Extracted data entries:
———
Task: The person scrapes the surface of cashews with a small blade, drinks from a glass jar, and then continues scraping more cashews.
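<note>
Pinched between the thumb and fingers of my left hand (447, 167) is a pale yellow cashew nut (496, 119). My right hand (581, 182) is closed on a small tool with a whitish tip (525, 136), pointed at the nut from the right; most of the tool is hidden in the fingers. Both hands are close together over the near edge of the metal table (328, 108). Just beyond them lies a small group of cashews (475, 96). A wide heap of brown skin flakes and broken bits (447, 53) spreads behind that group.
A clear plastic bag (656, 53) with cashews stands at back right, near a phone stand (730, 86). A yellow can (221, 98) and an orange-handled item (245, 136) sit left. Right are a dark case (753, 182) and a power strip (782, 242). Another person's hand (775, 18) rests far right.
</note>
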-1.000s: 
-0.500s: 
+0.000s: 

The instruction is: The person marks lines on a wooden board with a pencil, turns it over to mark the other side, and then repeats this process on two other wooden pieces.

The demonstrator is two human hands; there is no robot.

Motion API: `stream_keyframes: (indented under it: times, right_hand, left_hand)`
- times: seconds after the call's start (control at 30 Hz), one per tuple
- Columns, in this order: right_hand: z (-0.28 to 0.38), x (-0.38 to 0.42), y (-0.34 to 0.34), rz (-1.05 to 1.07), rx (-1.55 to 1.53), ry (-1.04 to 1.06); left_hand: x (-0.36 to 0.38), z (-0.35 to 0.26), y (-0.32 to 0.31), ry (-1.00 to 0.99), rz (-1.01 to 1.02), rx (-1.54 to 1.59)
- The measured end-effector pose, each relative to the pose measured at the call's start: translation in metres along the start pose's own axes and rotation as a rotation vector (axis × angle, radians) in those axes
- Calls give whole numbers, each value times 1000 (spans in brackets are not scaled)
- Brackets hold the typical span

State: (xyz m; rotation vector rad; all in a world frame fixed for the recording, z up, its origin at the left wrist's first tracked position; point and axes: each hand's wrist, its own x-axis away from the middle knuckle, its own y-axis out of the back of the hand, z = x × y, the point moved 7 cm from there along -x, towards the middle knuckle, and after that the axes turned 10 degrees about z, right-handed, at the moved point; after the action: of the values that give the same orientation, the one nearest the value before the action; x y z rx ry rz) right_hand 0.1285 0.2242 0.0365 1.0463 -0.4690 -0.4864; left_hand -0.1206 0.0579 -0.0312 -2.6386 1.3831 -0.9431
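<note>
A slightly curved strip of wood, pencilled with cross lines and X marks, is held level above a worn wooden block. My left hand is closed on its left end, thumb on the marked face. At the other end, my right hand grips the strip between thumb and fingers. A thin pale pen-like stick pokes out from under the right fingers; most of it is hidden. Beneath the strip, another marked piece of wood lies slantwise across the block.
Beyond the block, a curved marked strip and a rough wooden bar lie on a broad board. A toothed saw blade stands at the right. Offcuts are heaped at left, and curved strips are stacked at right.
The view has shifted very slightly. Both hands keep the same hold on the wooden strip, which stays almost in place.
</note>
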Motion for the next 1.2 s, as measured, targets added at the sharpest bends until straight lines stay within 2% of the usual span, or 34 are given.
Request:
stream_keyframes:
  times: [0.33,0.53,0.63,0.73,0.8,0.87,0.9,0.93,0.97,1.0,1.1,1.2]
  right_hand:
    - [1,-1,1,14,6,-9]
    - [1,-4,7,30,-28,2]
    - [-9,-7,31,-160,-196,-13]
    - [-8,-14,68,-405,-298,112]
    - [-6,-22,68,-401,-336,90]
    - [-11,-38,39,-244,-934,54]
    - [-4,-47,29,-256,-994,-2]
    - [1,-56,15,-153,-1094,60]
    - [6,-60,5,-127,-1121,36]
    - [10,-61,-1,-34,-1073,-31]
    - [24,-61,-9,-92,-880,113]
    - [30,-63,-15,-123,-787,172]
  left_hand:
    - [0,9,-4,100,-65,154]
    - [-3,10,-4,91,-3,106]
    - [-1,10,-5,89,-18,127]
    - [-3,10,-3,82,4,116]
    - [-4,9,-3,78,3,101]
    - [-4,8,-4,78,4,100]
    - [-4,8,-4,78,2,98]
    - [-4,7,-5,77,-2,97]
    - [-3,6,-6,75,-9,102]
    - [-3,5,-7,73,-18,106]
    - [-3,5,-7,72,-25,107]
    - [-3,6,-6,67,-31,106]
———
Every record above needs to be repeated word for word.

> [Exercise output]:
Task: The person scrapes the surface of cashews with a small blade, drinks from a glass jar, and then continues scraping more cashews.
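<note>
Pinched between the thumb and fingers of my left hand (447, 167) is a pale yellow cashew nut (496, 119). My right hand (581, 182) is closed on a small tool with a whitish tip (525, 136), pointed at the nut from the right; most of the tool is hidden in the fingers. Both hands are close together over the near edge of the metal table (328, 108). Just beyond them lies a small group of cashews (475, 96). A wide heap of brown skin flakes and broken bits (447, 53) spreads behind that group.
A clear plastic bag (656, 53) with cashews stands at back right, near a phone stand (730, 86). A yellow can (221, 98) and an orange-handled item (245, 136) sit left. Right are a dark case (753, 182) and a power strip (782, 242). Another person's hand (775, 18) rests far right.
</note>
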-1.000s: 
-0.500s: 
+0.000s: 

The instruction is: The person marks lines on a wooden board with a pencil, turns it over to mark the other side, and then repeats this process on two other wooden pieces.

The demonstrator is two human hands; there is no robot.

Motion API: `stream_keyframes: (indented under it: times, right_hand, left_hand)`
- times: seconds after the call's start (control at 30 Hz), one per tuple
- Columns, in this order: right_hand: z (-0.28 to 0.38), x (-0.38 to 0.42), y (-0.34 to 0.34), rz (-1.05 to 1.07), rx (-1.55 to 1.53), ry (-1.04 to 1.06); left_hand: x (-0.36 to 0.38), z (-0.35 to 0.26), y (-0.32 to 0.31), ry (-1.00 to 0.99), rz (-1.01 to 1.02), rx (-1.54 to 1.59)
- The measured end-effector pose, each relative to the pose measured at the call's start: translation in metres along the start pose's own axes and rotation as a rotation vector (axis × angle, radians) in those axes
- Calls give whole numbers, each value times 1000 (spans in brackets are not scaled)
- Brackets hold the typical span

State: (xyz m; rotation vector rad; all in a world frame fixed for the recording, z up, its origin at the left wrist's first tracked position; point and axes: each hand's wrist, its own x-axis away from the middle knuckle, its own y-axis out of the back of the hand, z = x × y, the point moved 7 cm from there along -x, towards the middle knuckle, and after that the axes turned 10 degrees about z, right-handed, at the moved point; after the action: of the values that give the same orientation, the one nearest the value before the action; x y z rx ry rz) right_hand 0.1285 0.2242 0.0365 1.0463 -0.4690 -0.4864; left_hand -0.1206 0.0579 -0.0312 -2.6386 1.3831 -0.9431
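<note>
A slightly curved strip of wood, pencilled with cross lines and X marks, is held level above a worn wooden block. My left hand is closed on its left end, thumb on the marked face. At the other end, my right hand grips the strip between thumb and fingers. A thin pale pen-like stick pokes out from under the right fingers; most of it is hidden. Beneath the strip, another marked piece of wood lies slantwise across the block.
Beyond the block, a curved marked strip and a rough wooden bar lie on a broad board. A toothed saw blade stands at the right. Offcuts are heaped at left, and curved strips are stacked at right.
The view has shifted very slightly. Both hands keep the same hold on the wooden strip, which stays almost in place.
</note>
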Motion for the next 1.2 s, as measured, targets added at the sharpest bends until straight lines stay within 2% of the usual span, or 34 are given.
Request:
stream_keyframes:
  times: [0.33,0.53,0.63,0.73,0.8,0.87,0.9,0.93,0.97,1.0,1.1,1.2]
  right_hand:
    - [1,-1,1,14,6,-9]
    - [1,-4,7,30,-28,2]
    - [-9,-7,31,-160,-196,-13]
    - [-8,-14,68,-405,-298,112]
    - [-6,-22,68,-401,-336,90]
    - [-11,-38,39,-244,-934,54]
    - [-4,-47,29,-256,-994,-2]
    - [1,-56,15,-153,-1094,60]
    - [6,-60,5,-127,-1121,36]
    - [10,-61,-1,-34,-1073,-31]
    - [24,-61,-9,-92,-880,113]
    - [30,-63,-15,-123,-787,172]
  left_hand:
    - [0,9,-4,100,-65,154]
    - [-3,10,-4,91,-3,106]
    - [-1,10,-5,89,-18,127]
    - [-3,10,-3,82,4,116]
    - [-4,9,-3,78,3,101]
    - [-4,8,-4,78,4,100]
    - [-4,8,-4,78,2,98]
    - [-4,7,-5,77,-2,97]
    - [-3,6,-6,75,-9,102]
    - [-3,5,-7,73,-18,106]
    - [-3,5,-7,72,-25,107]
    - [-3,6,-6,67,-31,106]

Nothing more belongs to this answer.